> **Task instructions**:
Render every entry exactly as it appears.

> **Records from a collection**:
----------

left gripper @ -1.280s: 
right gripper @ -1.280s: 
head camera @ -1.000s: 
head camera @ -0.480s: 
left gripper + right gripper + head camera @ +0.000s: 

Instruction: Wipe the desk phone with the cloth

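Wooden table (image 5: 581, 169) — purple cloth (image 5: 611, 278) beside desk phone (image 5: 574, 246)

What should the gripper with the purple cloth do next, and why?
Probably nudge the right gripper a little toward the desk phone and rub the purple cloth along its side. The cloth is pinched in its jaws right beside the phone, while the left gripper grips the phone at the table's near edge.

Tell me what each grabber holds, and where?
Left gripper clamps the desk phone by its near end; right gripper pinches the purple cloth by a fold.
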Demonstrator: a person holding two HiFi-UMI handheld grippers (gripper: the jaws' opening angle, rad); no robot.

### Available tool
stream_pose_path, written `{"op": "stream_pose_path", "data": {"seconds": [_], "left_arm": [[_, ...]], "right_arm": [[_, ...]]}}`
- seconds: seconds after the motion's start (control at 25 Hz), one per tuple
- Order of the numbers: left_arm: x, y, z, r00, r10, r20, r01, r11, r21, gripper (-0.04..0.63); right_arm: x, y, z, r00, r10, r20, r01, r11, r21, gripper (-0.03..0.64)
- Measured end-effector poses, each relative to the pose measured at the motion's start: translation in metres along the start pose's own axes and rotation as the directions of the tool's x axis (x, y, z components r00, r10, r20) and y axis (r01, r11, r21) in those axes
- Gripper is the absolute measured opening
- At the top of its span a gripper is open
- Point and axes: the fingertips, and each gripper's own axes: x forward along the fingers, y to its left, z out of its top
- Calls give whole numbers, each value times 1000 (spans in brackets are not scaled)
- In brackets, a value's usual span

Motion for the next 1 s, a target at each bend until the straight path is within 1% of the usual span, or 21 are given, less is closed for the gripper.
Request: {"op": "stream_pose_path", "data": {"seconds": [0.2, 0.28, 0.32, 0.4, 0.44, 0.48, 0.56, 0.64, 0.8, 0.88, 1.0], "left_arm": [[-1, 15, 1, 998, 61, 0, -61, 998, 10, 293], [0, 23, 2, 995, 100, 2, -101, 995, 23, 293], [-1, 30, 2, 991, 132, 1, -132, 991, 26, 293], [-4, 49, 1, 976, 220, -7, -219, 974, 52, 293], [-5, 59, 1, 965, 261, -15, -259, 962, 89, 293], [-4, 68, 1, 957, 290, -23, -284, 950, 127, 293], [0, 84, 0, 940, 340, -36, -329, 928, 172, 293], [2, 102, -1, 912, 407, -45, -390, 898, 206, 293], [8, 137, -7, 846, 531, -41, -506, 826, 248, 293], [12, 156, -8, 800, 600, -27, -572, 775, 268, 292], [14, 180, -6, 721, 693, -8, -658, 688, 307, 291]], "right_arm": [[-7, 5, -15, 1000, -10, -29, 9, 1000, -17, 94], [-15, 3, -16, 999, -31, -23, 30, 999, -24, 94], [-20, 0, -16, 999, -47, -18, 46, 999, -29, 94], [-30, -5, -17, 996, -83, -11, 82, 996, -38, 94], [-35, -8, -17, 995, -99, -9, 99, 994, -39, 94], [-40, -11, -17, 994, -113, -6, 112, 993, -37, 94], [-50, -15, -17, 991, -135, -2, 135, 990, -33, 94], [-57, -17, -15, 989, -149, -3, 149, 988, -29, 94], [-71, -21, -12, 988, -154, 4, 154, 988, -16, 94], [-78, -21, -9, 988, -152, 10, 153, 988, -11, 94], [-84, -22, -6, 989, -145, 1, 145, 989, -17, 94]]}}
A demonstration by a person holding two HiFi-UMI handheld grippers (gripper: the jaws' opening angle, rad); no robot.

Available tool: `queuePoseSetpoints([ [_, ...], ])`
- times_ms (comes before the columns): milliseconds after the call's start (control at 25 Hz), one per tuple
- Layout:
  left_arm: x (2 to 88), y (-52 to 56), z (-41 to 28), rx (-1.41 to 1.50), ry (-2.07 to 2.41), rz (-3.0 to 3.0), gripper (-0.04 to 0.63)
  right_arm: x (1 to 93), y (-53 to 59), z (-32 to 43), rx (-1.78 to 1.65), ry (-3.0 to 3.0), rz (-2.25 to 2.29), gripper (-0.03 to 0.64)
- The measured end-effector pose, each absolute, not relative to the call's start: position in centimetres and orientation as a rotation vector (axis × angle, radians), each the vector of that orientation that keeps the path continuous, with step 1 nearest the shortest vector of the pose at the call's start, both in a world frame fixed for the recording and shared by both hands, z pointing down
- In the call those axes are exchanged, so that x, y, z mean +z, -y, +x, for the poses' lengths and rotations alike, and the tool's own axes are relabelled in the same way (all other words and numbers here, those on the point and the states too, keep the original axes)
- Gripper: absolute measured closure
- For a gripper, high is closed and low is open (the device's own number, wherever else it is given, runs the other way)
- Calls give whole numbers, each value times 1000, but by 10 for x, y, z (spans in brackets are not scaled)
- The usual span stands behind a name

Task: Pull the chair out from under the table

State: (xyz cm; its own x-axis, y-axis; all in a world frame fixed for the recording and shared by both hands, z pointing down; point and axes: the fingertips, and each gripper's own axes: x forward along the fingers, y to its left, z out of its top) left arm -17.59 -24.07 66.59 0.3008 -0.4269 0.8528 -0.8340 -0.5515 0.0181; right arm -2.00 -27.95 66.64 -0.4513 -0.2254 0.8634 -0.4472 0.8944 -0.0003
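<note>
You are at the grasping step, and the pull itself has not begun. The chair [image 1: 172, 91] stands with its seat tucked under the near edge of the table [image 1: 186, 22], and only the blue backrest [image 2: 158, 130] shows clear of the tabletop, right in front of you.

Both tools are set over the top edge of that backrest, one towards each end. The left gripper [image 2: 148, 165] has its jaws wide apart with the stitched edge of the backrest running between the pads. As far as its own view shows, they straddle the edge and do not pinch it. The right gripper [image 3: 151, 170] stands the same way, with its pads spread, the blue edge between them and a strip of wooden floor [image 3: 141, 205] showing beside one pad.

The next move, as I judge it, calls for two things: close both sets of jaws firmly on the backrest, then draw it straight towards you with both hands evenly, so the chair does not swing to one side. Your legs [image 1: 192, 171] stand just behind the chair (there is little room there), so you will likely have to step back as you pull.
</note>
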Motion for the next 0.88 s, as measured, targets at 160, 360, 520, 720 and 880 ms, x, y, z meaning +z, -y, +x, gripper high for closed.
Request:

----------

> **Task answer**:
left gripper @ -1.280s: 
right gripper @ -1.280s: 
head camera @ -1.000s: 
head camera @ -0.480s: 
left gripper + right gripper + head camera @ +0.000s: 

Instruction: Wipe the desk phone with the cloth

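Wooden table (image 5: 581, 169) — purple cloth (image 5: 611, 278) beside desk phone (image 5: 574, 246)

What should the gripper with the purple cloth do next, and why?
Probably nudge the right gripper a little toward the desk phone and rub the purple cloth along its side. The cloth is pinched in its jaws right beside the phone, while the left gripper grips the phone at the table's near edge.

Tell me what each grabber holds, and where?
Left gripper clamps the desk phone by its near end; right gripper pinches the purple cloth by a fold.
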Demonstrator: a person holding two HiFi-UMI handheld grippers (gripper: the jaws' opening angle, rad); no robot.

### Available tool
stream_pose_path, written `{"op": "stream_pose_path", "data": {"seconds": [_], "left_arm": [[_, ...]], "right_arm": [[_, ...]]}}`
- seconds: seconds after the motion's start (control at 25 Hz), one per tuple
- Order of the numbers: left_arm: x, y, z, r00, r10, r20, r01, r11, r21, gripper (-0.04..0.63); right_arm: x, y, z, r00, r10, r20, r01, r11, r21, gripper (-0.03..0.64)
- Measured end-effector poses, each relative to the pose measured at the motion's start: translation in metres along the start pose's own axes and rotation as the directions of the tool's x axis (x, y, z components r00, r10, r20) and y axis (r01, r11, r21) in those axes
- Gripper is the absolute measured opening
- At the top of its span a gripper is open
- Point and axes: the fingertips, and each gripper's own axes: x forward along the fingers, y to its left, z out of its top
- Calls give whole numbers, each value times 1000 (spans in brackets are not scaled)
- In brackets, a value's usual span

Motion for the next 1 s, a target at each bend until the straight path is within 1% of the usual span, or 21 are given, less is closed for the gripper.
Request: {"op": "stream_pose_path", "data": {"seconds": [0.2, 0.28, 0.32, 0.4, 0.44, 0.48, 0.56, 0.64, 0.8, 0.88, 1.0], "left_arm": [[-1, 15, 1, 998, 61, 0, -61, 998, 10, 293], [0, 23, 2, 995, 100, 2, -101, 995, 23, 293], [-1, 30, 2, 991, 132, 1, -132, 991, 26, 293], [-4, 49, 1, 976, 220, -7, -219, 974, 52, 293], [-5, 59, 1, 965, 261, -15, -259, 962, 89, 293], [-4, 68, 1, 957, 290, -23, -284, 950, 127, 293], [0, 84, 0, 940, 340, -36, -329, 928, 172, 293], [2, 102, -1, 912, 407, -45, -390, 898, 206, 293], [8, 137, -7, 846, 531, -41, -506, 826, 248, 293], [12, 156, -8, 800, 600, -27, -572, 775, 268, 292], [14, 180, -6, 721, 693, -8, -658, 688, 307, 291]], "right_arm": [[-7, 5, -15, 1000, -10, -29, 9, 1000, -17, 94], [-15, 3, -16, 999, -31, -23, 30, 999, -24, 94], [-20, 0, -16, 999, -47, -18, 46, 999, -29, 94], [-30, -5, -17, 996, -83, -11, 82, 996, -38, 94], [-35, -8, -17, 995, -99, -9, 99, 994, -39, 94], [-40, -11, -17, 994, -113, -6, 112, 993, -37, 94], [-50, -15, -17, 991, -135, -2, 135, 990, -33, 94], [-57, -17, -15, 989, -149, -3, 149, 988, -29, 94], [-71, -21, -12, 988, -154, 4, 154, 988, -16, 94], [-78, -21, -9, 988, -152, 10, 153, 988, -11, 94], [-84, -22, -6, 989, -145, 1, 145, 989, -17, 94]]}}
A demonstration by a person holding two HiFi-UMI handheld grippers (gripper: the jaws' opening angle, rad); no robot.

Available tool: `queuePoseSetpoints([ [_, ...], ])`
- times_ms (comes before the columns): milliseconds after the call's start (control at 25 Hz), one per tuple
- Layout:
  left_arm: x (2 to 88), y (-52 to 56), z (-41 to 28), rx (-1.41 to 1.50), ry (-2.07 to 2.41), rz (-3.0 to 3.0), gripper (-0.04 to 0.63)
  right_arm: x (1 to 93), y (-53 to 59), z (-32 to 43), rx (-1.78 to 1.65), ry (-3.0 to 3.0), rz (-2.25 to 2.29), gripper (-0.03 to 0.64)
- The measured end-effector pose, each absolute, not relative to the call's start: position in centimetres and orientation as a rotation vector (axis × angle, radians), each the vector of that orientation that keeps the path continuous, with step 1 nearest the shortest vector of the pose at the call's start, both in a world frame fixed for the recording and shared by both hands, z pointing down
- In the call those axes are exchanged, so that x, y, z mean +z, -y, +x, for the poses' lengths and rotations alike, and the tool's own axes are relabelled in the same way (all other words and numbers here, those on the point and the states too, keep the original axes)
- Gripper: absolute measured closure
- For a gripper, high is closed and low is open (the device's own number, wherever else it is given, runs the other way)
- Calls give whole numbers, each value times 1000, but by 10 for x, y, z (spans in brackets are not scaled)
- The usual span stands behind a name

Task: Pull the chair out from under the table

State: (xyz cm; its own x-axis, y-axis; all in a world frame fixed for the recording and shared by both hands, z pointing down; point and axes: the fingertips, and each gripper's own axes: x forward along the fingers, y to its left, z out of its top) left arm -17.59 -24.07 66.59 0.3008 -0.4269 0.8528 -0.8340 -0.5515 0.0181; right arm -2.00 -27.95 66.64 -0.4513 -0.2254 0.8634 -0.4472 0.8944 -0.0003
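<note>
You are at the grasping step, and the pull itself has not begun. The chair [image 1: 172, 91] stands with its seat tucked under the near edge of the table [image 1: 186, 22], and only the blue backrest [image 2: 158, 130] shows clear of the tabletop, right in front of you.

Both tools are set over the top edge of that backrest, one towards each end. The left gripper [image 2: 148, 165] has its jaws wide apart with the stitched edge of the backrest running between the pads. As far as its own view shows, they straddle the edge and do not pinch it. The right gripper [image 3: 151, 170] stands the same way, with its pads spread, the blue edge between them and a strip of wooden floor [image 3: 141, 205] showing beside one pad.

The next move, as I judge it, calls for two things: close both sets of jaws firmly on the backrest, then draw it straight towards you with both hands evenly, so the chair does not swing to one side. Your legs [image 1: 192, 171] stand just behind the chair (there is little room there), so you will likely have to step back as you pull.
</note>
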Motion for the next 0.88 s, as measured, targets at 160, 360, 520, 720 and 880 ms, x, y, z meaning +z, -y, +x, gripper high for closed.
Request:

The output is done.